The financial problems of one of the UK’s largest care providers poses a ‘credible risk of service disruption’ to the local provision of social care, regulators have said.
The Care Quality Commission (CQC) warned on Monday that Allied Healthcare, one of the largest home care providers in England, could go bust next month.
This would affect 84 local authorities which have contracted the company to provide care in their areas.
Allied Healthcare announced it was applying for a Company Voluntary Arrangement (CVA) in April this year to restructure its debts.
The CQC, the independent regulator of health and social care in England, has said that the provider is able to confirm funding for services until 30 November 2018.
However, the regulator said they had not received ‘adequate assurance’ that there would be any funding after this date.

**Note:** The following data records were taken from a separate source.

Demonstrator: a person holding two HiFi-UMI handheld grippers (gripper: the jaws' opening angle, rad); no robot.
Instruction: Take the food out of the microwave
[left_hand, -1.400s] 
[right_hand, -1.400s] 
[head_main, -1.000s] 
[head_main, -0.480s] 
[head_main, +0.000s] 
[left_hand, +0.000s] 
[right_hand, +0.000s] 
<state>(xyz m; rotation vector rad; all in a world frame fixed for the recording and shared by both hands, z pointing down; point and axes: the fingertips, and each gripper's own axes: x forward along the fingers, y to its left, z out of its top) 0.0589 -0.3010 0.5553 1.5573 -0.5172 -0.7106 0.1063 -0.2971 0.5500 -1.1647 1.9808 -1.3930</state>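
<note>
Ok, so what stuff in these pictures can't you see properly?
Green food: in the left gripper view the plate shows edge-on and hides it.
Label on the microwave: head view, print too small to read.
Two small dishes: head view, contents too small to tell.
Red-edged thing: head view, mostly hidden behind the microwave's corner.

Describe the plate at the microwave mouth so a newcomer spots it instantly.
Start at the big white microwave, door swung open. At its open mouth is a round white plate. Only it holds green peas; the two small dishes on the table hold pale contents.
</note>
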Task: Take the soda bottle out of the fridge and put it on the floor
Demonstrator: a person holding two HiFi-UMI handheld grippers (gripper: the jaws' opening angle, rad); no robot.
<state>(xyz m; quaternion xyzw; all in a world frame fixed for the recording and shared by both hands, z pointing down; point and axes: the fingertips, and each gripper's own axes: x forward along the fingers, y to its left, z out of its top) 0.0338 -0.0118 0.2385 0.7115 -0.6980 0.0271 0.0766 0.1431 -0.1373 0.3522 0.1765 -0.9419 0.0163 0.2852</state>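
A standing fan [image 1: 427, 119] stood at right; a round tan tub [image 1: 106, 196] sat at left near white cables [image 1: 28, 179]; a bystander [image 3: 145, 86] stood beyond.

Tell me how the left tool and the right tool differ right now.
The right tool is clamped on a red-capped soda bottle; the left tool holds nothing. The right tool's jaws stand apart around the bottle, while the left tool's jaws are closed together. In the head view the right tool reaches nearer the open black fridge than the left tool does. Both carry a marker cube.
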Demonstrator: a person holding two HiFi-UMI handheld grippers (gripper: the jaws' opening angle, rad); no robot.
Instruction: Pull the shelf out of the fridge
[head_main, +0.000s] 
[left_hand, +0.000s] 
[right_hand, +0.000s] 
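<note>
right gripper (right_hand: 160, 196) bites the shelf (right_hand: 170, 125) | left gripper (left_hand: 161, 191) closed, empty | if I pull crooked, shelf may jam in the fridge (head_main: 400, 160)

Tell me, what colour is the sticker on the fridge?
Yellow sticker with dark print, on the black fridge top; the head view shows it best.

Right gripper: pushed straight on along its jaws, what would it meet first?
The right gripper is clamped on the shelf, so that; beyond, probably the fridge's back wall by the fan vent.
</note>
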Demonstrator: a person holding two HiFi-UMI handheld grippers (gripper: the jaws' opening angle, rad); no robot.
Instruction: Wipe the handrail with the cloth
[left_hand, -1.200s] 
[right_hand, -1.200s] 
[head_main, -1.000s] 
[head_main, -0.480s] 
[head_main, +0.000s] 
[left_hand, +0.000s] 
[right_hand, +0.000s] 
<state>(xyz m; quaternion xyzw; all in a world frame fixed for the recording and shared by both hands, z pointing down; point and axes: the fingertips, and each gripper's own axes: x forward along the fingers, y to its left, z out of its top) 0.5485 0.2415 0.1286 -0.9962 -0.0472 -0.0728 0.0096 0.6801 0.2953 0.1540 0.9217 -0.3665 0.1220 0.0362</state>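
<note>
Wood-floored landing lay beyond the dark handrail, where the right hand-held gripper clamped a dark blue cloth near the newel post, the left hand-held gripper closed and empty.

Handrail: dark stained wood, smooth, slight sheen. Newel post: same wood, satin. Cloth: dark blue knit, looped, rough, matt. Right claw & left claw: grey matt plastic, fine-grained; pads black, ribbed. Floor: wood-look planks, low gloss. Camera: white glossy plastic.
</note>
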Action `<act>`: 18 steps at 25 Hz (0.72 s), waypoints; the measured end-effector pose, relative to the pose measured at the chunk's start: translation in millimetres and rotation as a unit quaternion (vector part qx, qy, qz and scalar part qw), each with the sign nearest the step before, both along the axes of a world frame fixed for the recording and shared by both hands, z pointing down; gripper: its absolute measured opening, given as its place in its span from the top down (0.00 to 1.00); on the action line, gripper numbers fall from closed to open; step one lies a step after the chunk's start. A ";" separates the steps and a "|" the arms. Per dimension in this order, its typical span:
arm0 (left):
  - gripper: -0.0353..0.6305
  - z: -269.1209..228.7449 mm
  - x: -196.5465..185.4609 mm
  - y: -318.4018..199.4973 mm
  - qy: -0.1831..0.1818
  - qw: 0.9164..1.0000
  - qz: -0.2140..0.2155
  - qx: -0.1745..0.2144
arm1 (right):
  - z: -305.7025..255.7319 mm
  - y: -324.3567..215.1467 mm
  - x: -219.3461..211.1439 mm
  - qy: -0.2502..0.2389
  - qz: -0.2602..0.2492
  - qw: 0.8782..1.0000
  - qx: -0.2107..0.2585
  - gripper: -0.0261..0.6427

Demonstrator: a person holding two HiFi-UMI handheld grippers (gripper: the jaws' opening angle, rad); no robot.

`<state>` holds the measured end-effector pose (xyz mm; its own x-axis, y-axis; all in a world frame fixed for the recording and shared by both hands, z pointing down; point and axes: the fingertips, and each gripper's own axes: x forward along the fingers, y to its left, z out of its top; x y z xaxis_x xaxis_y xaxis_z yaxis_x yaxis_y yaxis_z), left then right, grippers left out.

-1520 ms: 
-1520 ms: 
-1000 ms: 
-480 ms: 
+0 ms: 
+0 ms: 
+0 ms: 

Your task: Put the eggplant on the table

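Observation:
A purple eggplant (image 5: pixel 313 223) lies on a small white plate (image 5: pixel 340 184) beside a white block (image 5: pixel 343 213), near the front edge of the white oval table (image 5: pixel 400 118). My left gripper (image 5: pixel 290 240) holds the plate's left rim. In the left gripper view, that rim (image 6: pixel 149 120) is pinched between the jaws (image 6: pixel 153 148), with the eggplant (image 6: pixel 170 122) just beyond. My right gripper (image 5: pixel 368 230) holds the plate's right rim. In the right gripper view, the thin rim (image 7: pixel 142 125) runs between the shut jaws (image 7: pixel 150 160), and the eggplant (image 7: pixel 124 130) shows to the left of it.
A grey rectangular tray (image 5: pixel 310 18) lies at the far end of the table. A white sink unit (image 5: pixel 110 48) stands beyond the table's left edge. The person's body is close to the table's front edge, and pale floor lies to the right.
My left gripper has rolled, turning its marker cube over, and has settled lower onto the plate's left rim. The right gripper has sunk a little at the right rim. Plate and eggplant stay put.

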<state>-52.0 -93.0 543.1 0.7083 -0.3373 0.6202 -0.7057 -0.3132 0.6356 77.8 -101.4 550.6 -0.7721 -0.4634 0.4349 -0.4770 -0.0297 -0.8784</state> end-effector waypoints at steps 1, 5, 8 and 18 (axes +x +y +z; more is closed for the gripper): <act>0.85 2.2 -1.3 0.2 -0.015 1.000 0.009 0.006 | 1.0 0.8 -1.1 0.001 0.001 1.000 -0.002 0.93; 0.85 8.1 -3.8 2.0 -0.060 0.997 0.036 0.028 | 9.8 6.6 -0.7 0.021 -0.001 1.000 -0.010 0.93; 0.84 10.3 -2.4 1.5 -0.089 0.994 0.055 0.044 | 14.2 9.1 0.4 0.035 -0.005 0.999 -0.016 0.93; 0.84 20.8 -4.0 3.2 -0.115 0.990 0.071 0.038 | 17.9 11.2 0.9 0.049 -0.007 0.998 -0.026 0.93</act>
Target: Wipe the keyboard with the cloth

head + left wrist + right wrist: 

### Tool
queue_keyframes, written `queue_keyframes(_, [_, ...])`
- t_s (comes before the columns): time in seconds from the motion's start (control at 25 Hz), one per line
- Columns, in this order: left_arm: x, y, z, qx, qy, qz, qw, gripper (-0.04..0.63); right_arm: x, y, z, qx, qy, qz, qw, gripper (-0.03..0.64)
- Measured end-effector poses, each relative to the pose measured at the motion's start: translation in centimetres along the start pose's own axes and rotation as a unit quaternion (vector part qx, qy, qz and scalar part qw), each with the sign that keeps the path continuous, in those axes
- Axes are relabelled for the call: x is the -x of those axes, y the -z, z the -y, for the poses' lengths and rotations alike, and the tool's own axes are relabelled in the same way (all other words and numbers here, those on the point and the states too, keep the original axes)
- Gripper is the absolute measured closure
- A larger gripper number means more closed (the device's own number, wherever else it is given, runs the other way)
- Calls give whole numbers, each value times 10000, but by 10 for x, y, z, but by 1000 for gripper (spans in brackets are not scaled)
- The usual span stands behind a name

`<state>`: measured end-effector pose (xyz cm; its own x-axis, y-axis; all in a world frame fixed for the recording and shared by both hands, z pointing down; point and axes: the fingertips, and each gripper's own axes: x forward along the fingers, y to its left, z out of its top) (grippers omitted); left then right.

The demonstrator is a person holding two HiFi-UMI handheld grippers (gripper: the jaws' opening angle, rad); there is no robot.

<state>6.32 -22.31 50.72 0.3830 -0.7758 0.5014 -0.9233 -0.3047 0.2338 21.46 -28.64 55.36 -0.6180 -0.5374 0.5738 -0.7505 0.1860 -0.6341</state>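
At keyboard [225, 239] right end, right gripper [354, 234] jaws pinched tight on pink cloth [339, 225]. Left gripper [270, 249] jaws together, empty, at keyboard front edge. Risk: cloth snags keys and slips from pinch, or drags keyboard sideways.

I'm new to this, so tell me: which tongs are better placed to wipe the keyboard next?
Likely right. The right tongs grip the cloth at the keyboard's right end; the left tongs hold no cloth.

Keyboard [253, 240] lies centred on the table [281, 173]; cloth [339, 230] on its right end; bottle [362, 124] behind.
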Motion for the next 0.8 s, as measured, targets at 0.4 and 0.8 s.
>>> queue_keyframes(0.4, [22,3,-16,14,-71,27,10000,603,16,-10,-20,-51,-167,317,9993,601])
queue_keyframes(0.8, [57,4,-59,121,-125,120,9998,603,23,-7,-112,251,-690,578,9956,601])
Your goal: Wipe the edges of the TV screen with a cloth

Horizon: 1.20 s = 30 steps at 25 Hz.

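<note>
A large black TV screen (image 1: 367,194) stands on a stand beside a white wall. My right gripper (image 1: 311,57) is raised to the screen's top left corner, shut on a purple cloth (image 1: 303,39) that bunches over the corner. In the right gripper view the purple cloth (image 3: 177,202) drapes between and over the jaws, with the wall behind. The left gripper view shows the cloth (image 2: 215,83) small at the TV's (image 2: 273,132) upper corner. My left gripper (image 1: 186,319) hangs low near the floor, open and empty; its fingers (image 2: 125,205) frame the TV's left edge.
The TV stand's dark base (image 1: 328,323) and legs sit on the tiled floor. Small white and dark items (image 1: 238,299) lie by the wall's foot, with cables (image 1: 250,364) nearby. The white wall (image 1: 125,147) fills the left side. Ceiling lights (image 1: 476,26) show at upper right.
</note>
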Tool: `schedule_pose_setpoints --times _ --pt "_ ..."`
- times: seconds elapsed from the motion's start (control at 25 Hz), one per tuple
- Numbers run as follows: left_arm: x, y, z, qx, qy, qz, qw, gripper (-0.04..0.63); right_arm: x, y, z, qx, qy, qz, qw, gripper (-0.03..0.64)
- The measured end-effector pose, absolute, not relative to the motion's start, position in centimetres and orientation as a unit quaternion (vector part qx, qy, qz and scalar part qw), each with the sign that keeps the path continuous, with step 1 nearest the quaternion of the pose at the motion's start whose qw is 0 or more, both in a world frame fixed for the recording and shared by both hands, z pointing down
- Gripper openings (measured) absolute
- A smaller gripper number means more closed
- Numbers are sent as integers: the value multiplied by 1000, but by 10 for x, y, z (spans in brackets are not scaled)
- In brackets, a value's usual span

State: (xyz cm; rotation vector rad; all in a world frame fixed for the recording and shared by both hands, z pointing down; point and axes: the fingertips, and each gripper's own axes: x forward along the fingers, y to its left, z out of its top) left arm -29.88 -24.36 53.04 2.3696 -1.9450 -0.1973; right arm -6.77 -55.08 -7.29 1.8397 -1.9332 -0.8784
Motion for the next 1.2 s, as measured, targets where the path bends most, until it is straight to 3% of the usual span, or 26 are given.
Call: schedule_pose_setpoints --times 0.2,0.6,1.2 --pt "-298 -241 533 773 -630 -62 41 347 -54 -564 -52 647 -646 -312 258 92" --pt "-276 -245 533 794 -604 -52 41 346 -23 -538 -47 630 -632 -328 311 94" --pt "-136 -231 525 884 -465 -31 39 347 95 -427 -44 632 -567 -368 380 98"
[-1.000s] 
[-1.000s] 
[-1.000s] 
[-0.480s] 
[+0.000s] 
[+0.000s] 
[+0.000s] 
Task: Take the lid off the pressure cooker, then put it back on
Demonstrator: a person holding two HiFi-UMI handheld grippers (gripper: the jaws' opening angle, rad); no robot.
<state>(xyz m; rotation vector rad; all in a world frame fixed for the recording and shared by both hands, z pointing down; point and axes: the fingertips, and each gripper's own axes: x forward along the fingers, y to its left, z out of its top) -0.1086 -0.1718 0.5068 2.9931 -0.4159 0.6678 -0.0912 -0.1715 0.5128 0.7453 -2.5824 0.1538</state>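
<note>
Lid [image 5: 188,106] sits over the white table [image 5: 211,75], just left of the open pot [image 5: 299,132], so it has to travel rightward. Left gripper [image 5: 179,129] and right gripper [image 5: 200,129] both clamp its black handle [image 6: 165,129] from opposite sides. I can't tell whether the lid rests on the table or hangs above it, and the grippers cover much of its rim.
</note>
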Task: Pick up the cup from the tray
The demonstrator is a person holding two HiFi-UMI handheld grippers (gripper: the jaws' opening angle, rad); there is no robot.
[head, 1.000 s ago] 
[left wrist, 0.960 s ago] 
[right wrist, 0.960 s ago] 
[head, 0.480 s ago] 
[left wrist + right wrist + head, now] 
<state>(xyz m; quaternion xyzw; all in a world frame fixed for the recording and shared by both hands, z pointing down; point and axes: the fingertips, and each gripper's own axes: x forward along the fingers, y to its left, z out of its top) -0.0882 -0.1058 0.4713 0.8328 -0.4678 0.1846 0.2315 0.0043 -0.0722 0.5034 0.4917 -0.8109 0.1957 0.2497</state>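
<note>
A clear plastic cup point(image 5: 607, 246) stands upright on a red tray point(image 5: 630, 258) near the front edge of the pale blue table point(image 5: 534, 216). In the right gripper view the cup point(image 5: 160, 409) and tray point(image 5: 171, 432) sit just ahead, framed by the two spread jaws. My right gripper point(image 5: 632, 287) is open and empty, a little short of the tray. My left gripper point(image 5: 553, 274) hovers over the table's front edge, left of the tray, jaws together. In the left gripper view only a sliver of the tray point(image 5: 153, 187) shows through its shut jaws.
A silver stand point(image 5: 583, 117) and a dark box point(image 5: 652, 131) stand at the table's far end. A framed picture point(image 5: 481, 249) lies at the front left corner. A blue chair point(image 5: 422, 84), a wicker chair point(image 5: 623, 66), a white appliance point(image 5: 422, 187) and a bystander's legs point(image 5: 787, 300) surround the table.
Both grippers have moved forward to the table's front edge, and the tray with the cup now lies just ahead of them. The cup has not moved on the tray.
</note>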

‘We have encouraged Allied Healthcare to provide us with a realistic financially backed plan to support the future sustainability of the business, and given them every opportunity to do so, but they have failed to provide adequate assurance regarding future funding,’ said Andrea Sutcliffe, chief inspector of adult social care at the CQC.
‘It is now CQC’s legal duty to notify those local authorities where Allied Healthcare is contracted to deliver home care services, that we consider there to be a credible risk of service disruption.’
A spokesperson for Allied Healthcare said they were ‘surprised and deeply disappointed’ by the CQC’s decision which they characterised as ‘premature and unwarranted.’
‘We have demonstrated throughout our discussions with the regulator that Allied Healthcare’s operations are sustainable and safe, that we have secured a potential replacement of our credit facility, that there is no risk to continuity of care and that we have a long-term business plan in place that will continue to deliver quality care across the UK,’ the spokesperson said.
‘The CQC has disregarded these assurances in spite of the robust evidence we have provided.’